But can the use of such devices expose employers to claims of HIPAA violations? What kind of due diligence will they need to do in order to ensure that their use of wearables can’t come back to haunt them later?

Julie Anderson, a principal at AG Strategy Group in Washington, D.C. said this is a murky area as policy always lags behind the development and use of technology. HIPAA was passed in 1996, and nine years later in 2005 HIPAA released its first privacy rule as it related to health care data. In 2013 those rules were updated.

“It’s a complex set of issues, and it can take that long for policymakers to react to what’s happening in the marketplace, particularly regarding how health care entities are using technology and handling the data they collect,” Anderson said.

“It is possible that all technology providers in the chain of custody of personal health care data from the wearable manufacturer to the Internet service provider to the cloud provider could someday be subject to HIPAA.” — Julie Anderson, principal, AG Strategy Group

The first category of those required to comply with HIPAA are individuals or entities that come into contact with personal health care data which could be sensitive, she said. The second category are business associates, such as an accounting firm that audits claims data containing personal care diagnostic codes for a health care insurance company. That accounting firm has to enter into a business associate agreement with the insurance company, which is a contract mandated by the federal government and enforced by the Health and Human Services Dept.
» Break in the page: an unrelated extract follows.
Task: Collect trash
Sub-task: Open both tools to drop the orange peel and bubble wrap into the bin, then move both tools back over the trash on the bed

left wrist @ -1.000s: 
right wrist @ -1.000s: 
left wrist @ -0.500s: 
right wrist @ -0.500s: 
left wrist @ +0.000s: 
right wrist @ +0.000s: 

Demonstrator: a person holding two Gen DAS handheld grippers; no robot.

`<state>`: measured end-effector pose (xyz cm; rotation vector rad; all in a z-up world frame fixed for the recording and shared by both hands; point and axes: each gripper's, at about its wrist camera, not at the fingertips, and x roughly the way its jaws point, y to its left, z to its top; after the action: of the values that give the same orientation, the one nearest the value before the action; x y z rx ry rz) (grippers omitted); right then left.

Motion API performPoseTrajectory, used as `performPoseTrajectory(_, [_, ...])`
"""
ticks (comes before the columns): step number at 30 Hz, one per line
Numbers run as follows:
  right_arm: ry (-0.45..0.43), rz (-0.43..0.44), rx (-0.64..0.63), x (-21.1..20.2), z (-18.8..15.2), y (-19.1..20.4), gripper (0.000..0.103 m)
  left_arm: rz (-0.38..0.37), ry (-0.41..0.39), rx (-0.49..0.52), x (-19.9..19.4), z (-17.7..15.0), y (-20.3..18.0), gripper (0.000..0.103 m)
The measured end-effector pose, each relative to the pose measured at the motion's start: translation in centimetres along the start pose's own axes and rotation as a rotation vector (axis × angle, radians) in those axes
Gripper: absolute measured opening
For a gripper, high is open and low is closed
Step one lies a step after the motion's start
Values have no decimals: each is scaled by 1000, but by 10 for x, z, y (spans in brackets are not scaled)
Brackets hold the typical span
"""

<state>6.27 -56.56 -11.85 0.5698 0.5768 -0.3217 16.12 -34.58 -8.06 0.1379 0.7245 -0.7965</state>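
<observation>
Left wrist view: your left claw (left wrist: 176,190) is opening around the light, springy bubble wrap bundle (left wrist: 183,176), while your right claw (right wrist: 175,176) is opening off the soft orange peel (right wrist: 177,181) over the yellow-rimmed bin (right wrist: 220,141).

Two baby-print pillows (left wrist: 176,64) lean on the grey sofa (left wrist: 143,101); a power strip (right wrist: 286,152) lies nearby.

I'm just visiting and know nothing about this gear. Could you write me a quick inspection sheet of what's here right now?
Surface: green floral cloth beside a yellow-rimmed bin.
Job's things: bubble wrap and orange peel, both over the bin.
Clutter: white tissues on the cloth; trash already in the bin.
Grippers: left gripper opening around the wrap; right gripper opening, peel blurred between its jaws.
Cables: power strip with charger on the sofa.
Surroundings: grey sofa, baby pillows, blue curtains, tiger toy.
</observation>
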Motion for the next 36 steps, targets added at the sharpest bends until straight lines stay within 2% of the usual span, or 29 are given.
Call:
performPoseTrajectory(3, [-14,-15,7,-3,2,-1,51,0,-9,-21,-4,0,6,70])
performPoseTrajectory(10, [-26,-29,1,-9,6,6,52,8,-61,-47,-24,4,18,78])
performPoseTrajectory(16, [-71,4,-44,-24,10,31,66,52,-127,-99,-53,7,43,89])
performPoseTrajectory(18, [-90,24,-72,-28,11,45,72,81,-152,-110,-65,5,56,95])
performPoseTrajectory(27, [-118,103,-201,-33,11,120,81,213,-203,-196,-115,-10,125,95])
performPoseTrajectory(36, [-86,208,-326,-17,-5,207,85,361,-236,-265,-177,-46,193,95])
In 2013 the regulation changed, and the business associate definition was broadened to include technology and manufacturing companies that receive, transmit or store personal health care data, Anderson said.

“It is possible that all technology providers in the chain of custody of personal health care data from the wearable manufacturer to the Internet service provider to the cloud provider could someday be subject to HIPAA,” she said. “But for employers who urge their workers to use wearables, this is a murky area of law not established in case law, so it’s unclear whether they would be held liable.”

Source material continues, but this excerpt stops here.